All of the data below should be copied exactly as it stands.

--

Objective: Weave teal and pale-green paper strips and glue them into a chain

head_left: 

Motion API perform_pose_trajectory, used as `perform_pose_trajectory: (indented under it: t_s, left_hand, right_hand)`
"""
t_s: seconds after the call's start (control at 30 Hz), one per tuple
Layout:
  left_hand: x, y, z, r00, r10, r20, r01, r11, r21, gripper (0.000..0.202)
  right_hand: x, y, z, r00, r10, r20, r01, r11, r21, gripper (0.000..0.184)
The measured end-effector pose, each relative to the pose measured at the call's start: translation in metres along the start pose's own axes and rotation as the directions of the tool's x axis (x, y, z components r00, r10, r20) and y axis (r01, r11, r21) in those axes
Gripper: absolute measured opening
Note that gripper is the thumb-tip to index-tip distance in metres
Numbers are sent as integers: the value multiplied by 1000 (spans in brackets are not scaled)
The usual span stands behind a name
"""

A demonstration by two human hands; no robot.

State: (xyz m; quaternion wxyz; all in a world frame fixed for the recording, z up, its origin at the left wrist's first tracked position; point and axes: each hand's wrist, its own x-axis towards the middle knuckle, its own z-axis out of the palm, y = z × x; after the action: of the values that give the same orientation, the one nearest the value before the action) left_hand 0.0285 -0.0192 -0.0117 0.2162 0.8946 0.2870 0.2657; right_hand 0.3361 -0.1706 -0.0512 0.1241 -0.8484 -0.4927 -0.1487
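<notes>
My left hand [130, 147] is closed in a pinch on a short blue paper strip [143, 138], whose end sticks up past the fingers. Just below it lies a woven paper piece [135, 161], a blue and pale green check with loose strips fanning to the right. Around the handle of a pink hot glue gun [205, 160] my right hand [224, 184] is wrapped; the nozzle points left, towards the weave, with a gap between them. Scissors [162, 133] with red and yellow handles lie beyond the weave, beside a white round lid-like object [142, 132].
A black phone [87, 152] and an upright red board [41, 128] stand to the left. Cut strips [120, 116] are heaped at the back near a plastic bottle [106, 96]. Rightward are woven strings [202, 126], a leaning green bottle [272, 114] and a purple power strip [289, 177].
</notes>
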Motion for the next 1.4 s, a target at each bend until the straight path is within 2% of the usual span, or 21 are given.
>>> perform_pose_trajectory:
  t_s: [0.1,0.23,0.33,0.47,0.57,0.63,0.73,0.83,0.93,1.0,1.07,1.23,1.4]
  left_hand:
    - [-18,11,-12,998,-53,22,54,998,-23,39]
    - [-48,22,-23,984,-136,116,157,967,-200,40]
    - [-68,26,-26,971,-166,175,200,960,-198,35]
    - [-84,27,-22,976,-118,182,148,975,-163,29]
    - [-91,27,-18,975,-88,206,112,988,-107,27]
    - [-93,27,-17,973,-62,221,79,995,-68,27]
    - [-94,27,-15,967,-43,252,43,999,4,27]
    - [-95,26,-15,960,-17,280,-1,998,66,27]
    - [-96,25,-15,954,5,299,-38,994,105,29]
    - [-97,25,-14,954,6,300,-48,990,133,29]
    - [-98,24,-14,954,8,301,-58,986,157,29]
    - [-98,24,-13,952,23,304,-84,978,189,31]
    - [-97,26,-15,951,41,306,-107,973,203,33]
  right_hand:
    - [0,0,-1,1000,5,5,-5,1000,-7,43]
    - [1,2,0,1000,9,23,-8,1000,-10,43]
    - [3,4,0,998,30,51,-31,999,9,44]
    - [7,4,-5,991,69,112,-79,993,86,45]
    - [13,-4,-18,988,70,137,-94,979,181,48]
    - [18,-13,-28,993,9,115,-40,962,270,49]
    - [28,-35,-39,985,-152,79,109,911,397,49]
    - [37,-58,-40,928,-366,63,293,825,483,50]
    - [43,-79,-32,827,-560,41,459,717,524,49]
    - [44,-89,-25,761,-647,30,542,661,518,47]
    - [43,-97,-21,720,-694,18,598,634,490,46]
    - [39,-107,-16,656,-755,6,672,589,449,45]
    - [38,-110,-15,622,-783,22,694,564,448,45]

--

→ Response area
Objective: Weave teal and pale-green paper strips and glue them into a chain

head_left: 

Motion API perform_pose_trajectory, used as `perform_pose_trajectory: (indented under it: t_s, left_hand, right_hand)`
"""
t_s: seconds after the call's start (control at 30 Hz), one per tuple
Layout:
  left_hand: x, y, z, r00, r10, r20, r01, r11, r21, gripper (0.000..0.202)
  right_hand: x, y, z, r00, r10, r20, r01, r11, r21, gripper (0.000..0.184)
The measured end-effector pose, each relative to the pose measured at the call's start: translation in metres along the start pose's own axes and rotation as the directions of the tool's x axis (x, y, z components r00, r10, r20) and y axis (r01, r11, r21) in those axes
Gripper: absolute measured opening
Note that gripper is the thumb-tip to index-tip distance in metres
Numbers are sent as integers: the value multiplied by 1000 (spans in brackets are not scaled)
The usual span stands behind a name
"""

A demonstration by two human hands; no robot.

State: (xyz m; quaternion wxyz; all in a world frame fixed for the recording, z up, its origin at the left wrist's first tracked position; point and axes: each hand's wrist, its own x-axis towards the middle knuckle, its own z-axis out of the palm, y = z × x; after the action: of the values that give the same orientation, the one nearest the value before the action) left_hand 0.0285 -0.0192 -0.0117 0.2162 0.8946 0.2870 0.2657; right_hand 0.3361 -0.1706 -0.0512 0.1241 -0.8484 -0.4927 -0.1487
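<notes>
My left hand [130, 147] is closed in a pinch on a short blue paper strip [143, 138], whose end sticks up past the fingers. Just below it lies a woven paper piece [135, 161], a blue and pale green check with loose strips fanning to the right. Around the handle of a pink hot glue gun [205, 160] my right hand [224, 184] is wrapped; the nozzle points left, towards the weave, with a gap between them. Scissors [162, 133] with red and yellow handles lie beyond the weave, beside a white round lid-like object [142, 132].
A black phone [87, 152] and an upright red board [41, 128] stand to the left. Cut strips [120, 116] are heaped at the back near a plastic bottle [106, 96]. Rightward are woven strings [202, 126], a leaning green bottle [272, 114] and a purple power strip [289, 177].
</notes>
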Motion for the next 1.4 s, a target at each bend until the straight path is within 2% of the usual span, or 21 are given.
>>> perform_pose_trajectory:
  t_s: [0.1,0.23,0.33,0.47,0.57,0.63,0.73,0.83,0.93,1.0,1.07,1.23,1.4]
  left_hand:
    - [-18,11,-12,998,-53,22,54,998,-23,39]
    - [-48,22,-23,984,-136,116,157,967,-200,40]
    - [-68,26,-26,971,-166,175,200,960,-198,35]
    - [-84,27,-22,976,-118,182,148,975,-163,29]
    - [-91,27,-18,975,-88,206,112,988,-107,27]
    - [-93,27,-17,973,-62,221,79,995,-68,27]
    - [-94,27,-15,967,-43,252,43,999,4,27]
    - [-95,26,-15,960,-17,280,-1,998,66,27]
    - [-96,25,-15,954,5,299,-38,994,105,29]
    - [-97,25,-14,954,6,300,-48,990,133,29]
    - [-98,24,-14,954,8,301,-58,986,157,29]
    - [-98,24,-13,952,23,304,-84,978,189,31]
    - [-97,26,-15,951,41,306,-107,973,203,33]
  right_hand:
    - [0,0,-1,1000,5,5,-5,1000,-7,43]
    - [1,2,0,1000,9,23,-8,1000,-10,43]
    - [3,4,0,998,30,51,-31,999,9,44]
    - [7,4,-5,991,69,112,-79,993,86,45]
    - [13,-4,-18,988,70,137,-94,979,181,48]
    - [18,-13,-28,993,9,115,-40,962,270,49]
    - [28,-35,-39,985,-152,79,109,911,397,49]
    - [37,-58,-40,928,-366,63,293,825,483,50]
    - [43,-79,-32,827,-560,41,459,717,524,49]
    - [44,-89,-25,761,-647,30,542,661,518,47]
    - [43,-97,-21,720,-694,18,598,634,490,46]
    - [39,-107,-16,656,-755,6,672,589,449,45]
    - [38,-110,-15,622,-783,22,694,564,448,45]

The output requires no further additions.